Of course, that was awhile ago, like about three years. In 2023, the world is full of data, data, data.  I found it fascinating last week when the CEO of TikTok was grilled in front of an American congressional committee. It is no secret that many western governments have grown nervous of the relationship between one of the world’s biggest social media applications and the Chinese government.  Tik Tok is owned by Byte Dance, a Chinese company.   It is for that reason that Tik Tok has been banned from government issued electronic devices over the last several months in places like Canada and the United States.  The users of TikTok, which represent approximately 150 million Americans would form a mother lode of data or intelligence, which according to some western commentators could fall into the wrong hands within the Chinese government.

The grilling of Mr. Show Zi Chew, the Tik Tok CEO was enlightening.  When asked about whether the company was spying on American citizens, he replied that spying is not the right way to describe it.  It was a fascinating answer, where many of the people listening grew more sceptical as the day went on. We know that as users of different platforms, whether that be social media or agricultural companies that data has become ubiquitous. In other words, by using some of these software applications we’ve become the product, our data is so important in some cases to the highest bidder. The algorithms, cousins of those trading algorithms at the Chicago Mercantile exchange use this information to generate more and more user interaction. It is a very vicious cycle.

It is also a generational thing.  I think that younger people do not worry about that as much as old guys like me.  Keeping things private in this data-driven world is increasingly a virtue.  However, as it is, almost every facet of our daily farming lives is being broke down into publicly traded data. The cat was let out of the bag long ago and the toothpaste will never be put back into the tube.  When tech CEOs are publicly grilled by government, they act like they are immune from scrutiny.

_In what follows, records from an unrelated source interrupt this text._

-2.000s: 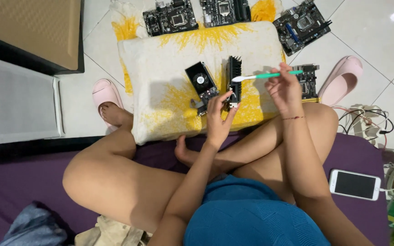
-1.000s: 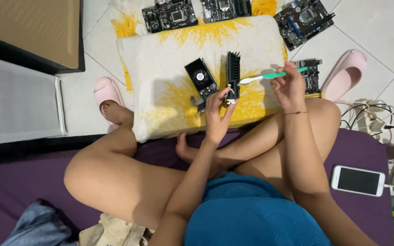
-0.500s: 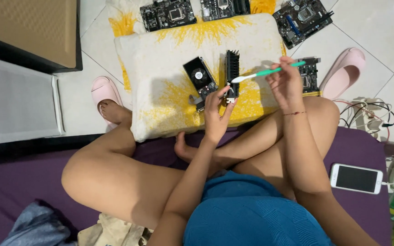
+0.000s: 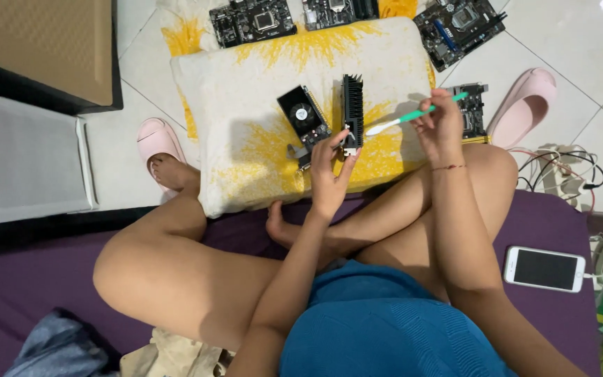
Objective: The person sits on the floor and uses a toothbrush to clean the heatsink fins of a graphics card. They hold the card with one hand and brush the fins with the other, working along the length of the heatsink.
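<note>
My left hand (image 4: 331, 166) holds a black finned heatsink card (image 4: 352, 112) on edge over a white and yellow pillow (image 4: 246, 119). My right hand (image 4: 441, 126) grips a green-handled toothbrush (image 4: 413, 116), whose white head points at the card's right side. A second card with a small black fan (image 4: 303, 120) lies on the pillow just left of the held card.
Three green circuit boards lie at the pillow's far edge (image 4: 252, 19) (image 4: 336, 10) (image 4: 458, 28), and a smaller board (image 4: 474, 112) sits by my right knee. Pink slippers (image 4: 158, 139) (image 4: 525, 105) rest on the tiled floor. A white phone (image 4: 544, 269) lies on the purple mat; cables (image 4: 563, 174) are at right.
The toothbrush has shifted a little up and down beside the card. My left hand keeps the card upright in the same spot.
</note>
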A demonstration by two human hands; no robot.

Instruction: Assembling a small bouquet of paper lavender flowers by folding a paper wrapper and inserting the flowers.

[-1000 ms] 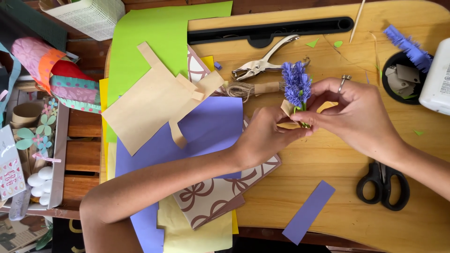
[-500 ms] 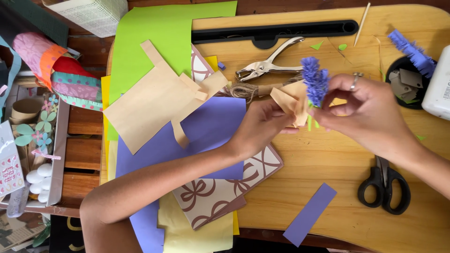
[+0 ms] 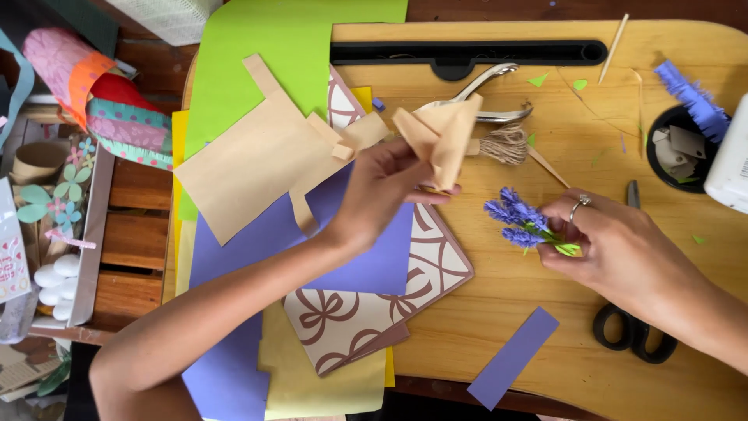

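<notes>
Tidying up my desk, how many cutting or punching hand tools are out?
2: black-handled scissors partly under the right hand; metal hole punch behind the tan paper cone. Papers may hide more.

A wooden desk [image 3: 499,312] fills the centre and right of the frame. On it lie stacked paper sheets [image 3: 288,156] at left, scissors [image 3: 635,331] and a purple strip [image 3: 514,357] at lower right. A twine spool [image 3: 506,144] and punch pliers [image 3: 487,97] lie at upper centre, and a black cup [image 3: 682,148] stands at upper right.
</notes>
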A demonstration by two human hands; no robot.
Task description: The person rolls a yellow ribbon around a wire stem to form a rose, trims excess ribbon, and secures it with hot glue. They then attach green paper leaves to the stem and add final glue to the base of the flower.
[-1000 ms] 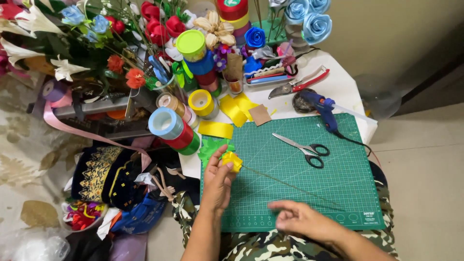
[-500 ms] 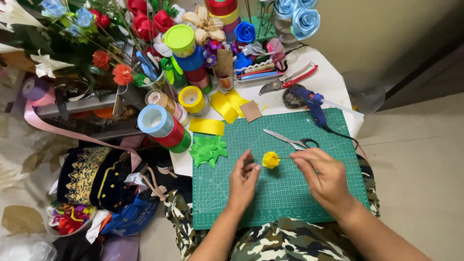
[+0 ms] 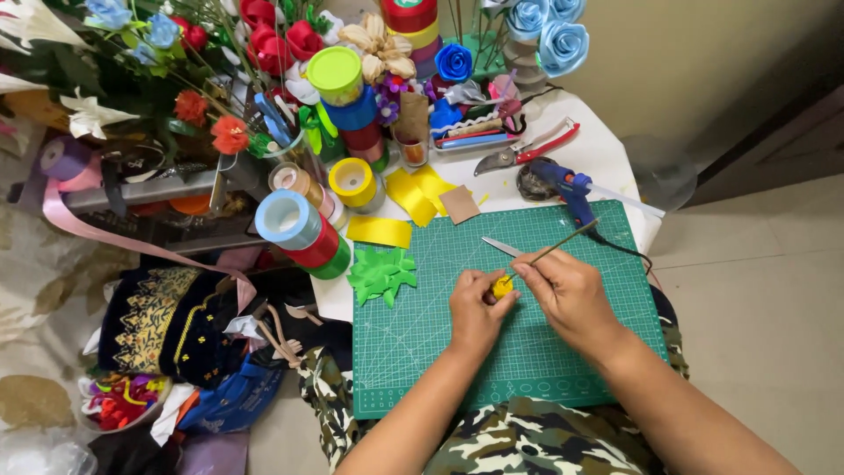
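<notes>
I see both hands over the green mat [image 3: 422, 352] on the bench [image 3: 607, 154]. My left hand [image 3: 475, 308] has its grip closed on a small yellow bud [image 3: 502, 287], pinched between thumb and fingers near the mat's middle. My right hand [image 3: 571, 295] pinches a thin stem [image 3: 563, 243], which slants up and away toward the blue glue gun [image 3: 567, 186]; its lower end meets the bud. Scissors [image 3: 501, 247] lie partly hidden behind the right hand. Green leaf cutouts [image 3: 381, 274] sit at the mat's left edge, with ribbon rolls [image 3: 294, 229] just beyond.
</notes>
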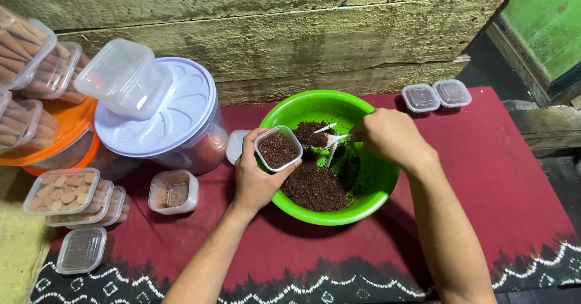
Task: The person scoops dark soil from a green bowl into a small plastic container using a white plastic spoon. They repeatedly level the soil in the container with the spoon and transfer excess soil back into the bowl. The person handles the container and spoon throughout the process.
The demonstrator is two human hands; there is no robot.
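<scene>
A bright green bowl (363,107) sits on a dark red cloth and holds a heap of dark brown crumbly mix (315,188). My left hand (254,180) grips a small clear square tub (278,149) filled with the same dark mix, held over the bowl's left rim. My right hand (390,135) reaches in from the right and holds a white plastic spoon (334,139) whose end points into the bowl, just right of the tub. A second white utensil (325,128) lies in the mix behind it.
A large lidded clear jar (163,119) with an empty tub on top stands left of the bowl. Filled snack tubs (63,190), an empty one (82,249) and a smeared one (173,191) lie at the left. Two small lidded tubs (436,95) stand at the back right. A wooden wall (290,31) runs behind.
</scene>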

At the outset of the data revolution in agriculture I always maintained that farmers should be paid for their data instead of giving it away. I still believe that, but increasingly that is sheer fantasy.  Social media algorithms as well as agricultural marketing algorithms as well as algorithms that you have never heard of will continue to become sharper in the future telling more and more about what we as farmers are doing.

I’m not advocating that we go back to the oxcart on Canadian farms, but what I am saying is that we need more scrutiny of the technology we use and the data that it generates. There is a certain paranoia in saying that, but at the same time that term is from a different time when every move you made wasn’t like it is today.  You might not be getting paid for your data, but it’s in your best interest not to give it up easily.   User data is now more valuable than ever before and with the advent of AI apps which I talked about a few weeks ago, it will become even more so.

I’d still like farmers to get paid for it, but believe me, that’s not in the algorithms.  Data mining has become everything.  The data road ahead won’t be easier, just more complicated.  However, it will be measured every step of the way.  The CEO’s of Tik Tok and many other tech giants remind us its not spying.  That makes me feel so good.